“这……这是三天前那座破败浮空山?!”星尘墟市方向,侯三站在自家观星台上,举着远望法器,目瞪口呆,“这简直是……造化之功!鬼神之能!”
与他同样震惊的,还有隐匿在星带各处、各方势力派出的探子。
“速报!星火混沌山改造完成,气象远超预估!”
“万战台已立,道韵冲霄,疑似蕴含高等法则演化之妙!”
“山门大阵强度评估……至少达到寰宇境中期防御水准!”
一道道紧急传讯,如同投入平静湖面的石子,在东极星域乃至更广阔的范围内,激起层层涟漪。
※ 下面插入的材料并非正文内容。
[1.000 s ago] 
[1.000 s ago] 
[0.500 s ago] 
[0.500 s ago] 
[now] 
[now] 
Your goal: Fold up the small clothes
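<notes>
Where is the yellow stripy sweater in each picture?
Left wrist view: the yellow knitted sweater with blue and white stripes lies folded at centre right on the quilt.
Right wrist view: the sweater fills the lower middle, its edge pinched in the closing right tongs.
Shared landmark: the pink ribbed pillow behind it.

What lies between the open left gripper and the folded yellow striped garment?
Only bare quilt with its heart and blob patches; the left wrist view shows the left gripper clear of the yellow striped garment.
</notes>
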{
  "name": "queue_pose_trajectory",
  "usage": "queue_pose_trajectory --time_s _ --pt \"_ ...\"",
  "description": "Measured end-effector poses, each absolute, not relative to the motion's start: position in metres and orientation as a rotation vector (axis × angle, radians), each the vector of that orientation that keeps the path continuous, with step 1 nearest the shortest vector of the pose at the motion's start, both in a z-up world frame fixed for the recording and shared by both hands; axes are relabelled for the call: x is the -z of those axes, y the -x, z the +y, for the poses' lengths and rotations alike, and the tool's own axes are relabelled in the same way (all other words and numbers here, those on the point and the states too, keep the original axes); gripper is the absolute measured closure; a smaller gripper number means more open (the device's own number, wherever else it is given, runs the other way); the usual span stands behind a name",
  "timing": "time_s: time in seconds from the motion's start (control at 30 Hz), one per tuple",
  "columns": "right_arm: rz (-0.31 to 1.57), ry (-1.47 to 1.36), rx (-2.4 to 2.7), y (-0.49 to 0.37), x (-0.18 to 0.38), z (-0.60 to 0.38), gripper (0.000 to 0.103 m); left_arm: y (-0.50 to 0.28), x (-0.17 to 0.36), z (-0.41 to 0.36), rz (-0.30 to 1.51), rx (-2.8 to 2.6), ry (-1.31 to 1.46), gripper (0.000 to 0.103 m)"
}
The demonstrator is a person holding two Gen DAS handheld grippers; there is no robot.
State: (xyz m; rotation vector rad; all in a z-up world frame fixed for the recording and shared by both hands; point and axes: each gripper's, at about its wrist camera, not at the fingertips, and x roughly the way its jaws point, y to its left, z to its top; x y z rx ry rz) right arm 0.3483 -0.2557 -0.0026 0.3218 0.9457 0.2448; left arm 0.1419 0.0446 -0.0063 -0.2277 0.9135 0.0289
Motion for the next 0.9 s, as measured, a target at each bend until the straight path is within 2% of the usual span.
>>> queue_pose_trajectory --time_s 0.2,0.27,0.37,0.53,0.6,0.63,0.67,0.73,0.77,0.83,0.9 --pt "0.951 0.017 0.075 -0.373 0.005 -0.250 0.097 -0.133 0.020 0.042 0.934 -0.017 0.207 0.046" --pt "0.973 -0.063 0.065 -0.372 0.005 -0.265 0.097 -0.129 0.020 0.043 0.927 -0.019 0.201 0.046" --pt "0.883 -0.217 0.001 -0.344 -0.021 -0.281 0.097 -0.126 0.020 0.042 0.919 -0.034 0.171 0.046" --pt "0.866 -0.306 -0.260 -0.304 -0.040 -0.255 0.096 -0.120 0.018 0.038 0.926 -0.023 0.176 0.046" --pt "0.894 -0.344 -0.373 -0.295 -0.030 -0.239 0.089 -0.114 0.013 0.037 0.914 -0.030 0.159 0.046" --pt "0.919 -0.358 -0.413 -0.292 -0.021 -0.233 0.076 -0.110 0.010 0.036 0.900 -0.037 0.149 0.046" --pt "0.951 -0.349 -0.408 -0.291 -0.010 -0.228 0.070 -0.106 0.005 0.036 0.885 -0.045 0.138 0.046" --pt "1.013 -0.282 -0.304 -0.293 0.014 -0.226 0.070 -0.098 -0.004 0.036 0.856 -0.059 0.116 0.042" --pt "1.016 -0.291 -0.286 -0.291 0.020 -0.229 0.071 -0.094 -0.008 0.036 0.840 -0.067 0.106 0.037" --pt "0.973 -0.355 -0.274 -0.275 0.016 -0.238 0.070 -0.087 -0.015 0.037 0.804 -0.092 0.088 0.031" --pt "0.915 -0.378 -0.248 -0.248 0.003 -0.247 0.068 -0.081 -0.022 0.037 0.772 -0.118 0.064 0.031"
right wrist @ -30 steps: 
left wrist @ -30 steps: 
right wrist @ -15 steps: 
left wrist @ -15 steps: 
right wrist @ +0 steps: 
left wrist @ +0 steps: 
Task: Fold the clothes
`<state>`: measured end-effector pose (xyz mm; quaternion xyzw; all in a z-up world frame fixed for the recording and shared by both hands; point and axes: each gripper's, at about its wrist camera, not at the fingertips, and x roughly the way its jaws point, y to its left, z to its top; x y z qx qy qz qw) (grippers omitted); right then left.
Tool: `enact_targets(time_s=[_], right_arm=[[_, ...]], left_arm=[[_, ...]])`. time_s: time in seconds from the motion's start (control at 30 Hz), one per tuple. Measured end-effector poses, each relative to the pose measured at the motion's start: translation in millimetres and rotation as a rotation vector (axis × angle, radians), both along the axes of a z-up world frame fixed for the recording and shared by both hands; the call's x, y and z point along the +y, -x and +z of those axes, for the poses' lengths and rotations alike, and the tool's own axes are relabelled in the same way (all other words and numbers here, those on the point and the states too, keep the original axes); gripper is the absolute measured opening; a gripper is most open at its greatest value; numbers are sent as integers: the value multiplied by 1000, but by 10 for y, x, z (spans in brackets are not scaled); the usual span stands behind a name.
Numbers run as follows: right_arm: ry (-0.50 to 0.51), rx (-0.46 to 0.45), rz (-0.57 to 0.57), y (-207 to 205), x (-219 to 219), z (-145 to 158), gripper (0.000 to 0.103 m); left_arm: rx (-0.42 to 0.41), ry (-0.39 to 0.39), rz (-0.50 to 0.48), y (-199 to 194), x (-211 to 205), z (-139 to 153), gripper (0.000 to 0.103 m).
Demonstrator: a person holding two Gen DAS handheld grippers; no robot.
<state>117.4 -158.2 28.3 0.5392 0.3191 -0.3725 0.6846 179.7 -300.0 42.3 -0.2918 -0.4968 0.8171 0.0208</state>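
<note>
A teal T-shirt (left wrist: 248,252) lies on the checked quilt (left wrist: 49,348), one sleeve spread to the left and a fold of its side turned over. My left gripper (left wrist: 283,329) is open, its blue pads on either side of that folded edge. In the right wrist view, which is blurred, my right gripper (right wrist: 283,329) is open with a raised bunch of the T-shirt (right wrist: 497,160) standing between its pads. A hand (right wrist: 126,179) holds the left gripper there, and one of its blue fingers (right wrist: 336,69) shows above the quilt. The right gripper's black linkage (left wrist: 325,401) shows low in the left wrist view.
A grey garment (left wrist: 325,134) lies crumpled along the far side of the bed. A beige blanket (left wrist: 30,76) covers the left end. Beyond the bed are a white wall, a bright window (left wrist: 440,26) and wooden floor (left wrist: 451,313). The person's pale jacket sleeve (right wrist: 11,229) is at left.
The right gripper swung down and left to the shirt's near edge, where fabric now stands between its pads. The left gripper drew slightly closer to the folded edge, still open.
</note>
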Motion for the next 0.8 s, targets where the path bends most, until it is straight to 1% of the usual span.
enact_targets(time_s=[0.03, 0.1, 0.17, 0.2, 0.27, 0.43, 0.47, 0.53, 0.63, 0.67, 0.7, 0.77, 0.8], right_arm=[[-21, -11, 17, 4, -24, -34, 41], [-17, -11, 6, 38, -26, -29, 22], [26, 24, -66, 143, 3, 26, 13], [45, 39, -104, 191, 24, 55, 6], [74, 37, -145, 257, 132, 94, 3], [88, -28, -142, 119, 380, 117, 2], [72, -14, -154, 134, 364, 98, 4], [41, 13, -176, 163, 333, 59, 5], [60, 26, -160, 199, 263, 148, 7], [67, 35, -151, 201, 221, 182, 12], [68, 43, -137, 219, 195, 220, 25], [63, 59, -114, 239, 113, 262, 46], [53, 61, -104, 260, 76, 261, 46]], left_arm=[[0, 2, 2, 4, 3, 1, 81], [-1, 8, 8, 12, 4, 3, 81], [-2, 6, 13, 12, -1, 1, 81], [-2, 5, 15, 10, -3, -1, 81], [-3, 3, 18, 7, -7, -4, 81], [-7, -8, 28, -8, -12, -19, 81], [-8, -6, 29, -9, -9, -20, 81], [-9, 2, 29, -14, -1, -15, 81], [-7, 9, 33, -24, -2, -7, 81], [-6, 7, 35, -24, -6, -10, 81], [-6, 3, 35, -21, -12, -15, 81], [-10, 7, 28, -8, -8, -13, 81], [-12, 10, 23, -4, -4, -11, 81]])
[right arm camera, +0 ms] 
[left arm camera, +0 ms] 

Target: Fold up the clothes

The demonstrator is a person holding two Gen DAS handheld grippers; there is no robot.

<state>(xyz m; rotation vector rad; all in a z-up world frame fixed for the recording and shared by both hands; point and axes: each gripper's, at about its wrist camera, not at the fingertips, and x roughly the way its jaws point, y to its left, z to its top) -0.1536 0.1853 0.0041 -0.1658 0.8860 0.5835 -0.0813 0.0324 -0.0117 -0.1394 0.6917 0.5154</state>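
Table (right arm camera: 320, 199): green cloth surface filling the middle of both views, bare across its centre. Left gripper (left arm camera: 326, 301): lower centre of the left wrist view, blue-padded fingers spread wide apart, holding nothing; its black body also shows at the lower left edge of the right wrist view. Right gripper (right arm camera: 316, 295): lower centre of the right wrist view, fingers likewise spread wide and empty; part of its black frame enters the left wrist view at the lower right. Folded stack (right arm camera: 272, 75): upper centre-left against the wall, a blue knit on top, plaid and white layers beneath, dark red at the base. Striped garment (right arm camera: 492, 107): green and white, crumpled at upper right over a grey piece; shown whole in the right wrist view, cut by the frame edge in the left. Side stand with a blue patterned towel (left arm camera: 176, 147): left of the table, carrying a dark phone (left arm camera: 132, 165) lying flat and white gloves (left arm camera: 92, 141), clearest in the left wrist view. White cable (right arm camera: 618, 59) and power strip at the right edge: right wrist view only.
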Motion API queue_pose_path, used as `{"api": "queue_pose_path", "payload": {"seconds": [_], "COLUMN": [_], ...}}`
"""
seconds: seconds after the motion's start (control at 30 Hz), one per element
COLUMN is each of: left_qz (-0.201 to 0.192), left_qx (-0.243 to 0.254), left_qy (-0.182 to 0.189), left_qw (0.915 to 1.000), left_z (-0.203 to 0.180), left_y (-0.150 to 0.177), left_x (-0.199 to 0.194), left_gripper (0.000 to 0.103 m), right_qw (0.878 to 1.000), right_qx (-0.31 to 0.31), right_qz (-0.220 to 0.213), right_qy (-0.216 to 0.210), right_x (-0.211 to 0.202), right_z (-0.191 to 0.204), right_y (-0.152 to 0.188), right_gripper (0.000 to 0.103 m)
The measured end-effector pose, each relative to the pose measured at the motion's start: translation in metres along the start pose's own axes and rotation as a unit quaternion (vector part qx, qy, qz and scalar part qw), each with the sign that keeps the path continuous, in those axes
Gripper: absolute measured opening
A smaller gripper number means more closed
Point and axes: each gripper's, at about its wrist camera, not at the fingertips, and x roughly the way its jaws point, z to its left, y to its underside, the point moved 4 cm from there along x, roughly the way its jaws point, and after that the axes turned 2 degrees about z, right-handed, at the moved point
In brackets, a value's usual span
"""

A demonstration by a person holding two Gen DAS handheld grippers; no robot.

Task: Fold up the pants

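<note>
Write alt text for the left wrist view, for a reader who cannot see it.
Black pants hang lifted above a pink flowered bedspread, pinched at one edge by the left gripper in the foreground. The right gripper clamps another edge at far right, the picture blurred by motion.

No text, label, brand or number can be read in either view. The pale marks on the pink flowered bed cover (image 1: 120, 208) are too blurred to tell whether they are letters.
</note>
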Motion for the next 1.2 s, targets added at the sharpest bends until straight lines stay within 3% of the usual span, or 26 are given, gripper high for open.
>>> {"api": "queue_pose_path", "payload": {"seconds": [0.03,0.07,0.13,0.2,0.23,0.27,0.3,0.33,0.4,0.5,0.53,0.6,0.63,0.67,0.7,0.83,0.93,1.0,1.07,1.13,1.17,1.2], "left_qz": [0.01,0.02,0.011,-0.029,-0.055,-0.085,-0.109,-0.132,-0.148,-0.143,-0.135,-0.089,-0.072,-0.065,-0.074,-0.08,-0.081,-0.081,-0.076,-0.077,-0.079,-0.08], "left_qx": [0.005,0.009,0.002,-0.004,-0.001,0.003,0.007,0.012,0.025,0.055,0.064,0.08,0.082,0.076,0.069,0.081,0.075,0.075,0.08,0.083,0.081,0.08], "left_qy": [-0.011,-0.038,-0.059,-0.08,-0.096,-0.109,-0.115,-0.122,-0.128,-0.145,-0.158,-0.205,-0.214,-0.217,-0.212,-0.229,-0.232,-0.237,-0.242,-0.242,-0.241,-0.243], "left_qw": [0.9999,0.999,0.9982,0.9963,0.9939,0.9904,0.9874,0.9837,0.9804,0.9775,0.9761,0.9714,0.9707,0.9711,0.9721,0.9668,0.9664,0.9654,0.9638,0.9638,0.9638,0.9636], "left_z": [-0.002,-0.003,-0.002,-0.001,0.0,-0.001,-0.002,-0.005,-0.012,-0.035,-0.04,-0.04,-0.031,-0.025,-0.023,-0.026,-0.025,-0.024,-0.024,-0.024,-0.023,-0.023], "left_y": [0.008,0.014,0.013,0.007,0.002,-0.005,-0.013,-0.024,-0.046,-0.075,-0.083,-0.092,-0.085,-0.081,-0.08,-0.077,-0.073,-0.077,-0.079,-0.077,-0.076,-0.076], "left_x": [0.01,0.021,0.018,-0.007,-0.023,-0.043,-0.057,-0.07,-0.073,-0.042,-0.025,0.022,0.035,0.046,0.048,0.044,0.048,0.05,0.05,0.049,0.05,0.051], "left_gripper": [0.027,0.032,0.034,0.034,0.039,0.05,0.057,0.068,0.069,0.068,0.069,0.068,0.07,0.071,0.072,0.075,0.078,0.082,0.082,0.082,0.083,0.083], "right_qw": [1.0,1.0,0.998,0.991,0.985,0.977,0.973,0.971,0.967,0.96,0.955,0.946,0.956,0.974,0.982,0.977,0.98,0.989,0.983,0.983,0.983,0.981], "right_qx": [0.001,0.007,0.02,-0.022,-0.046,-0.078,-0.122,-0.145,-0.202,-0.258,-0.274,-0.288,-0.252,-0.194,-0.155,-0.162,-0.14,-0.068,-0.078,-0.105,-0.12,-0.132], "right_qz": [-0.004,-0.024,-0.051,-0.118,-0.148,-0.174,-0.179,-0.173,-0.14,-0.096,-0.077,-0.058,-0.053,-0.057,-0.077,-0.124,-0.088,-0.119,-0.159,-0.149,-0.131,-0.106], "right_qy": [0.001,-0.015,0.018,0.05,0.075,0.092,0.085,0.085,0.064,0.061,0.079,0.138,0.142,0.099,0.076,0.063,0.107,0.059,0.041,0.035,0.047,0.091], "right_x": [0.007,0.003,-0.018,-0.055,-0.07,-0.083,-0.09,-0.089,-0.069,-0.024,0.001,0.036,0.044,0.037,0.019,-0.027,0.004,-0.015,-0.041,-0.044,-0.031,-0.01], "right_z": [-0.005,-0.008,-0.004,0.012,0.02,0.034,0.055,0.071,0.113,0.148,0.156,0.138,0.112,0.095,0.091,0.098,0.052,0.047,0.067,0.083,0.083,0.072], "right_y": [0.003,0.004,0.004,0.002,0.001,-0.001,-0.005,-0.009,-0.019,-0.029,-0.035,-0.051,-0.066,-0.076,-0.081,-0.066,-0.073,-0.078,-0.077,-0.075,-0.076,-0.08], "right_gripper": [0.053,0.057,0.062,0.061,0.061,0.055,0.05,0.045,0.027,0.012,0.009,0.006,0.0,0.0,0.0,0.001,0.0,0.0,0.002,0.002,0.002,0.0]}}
而就在山门完全显现的同一时刻,豆包的声音,如同洪钟大吕,从混沌衍道峰顶轰然传出,回荡在方圆万里的星空中:
“星火混沌山,今日重开山门!”
“万战台已立,百日擂期,自今日始!”
“寰宇境以下,皆可登台挑战!”
“规则如前:胜我者,得宝三样;败者,留功法印记或等价资源!”
“我,豆包,在此恭候——天下英豪!”
话音落下,豆包抬手一挥!
唰!唰!唰!唰!
整整一百零八道灰紫色的流光,从他袖中冲天而起!每一道流光,都是一枚以混沌之气凝结而成的“战帖”!战帖形似玉简,表面流淌着混沌道纹,内部不仅刻有挑战规则与星火混沌山坐标,更蕴含着一丝纯净的混沌道韵,对修炼者参悟大道有微妙好处。
一百零八道战帖,如同流星般划破星空,朝着不同的方向激射而去!
它们的目标,赫然是东极星域内,所有排得上号的势力山门、着名散修洞府、大型交易星辰、乃至……某些古族秘境的入口!
青鳞天军第七巡逻战城,一道战帖破空而至,悬浮在城主府上空,散发出混沌道韵。
金纹天将抬手摄来,神念一扫,面色复杂:“此人……当真要搅动风云。”
天机巡狩司东极分殿,战帖穿过防御阵法,直接出现在星痕巡天使面前。
星痕接过,沉吟片刻:“传令,派‘天机卫’正式进驻星尘墟市,设立观察点。此百日,东极星域恐将风云汇聚。”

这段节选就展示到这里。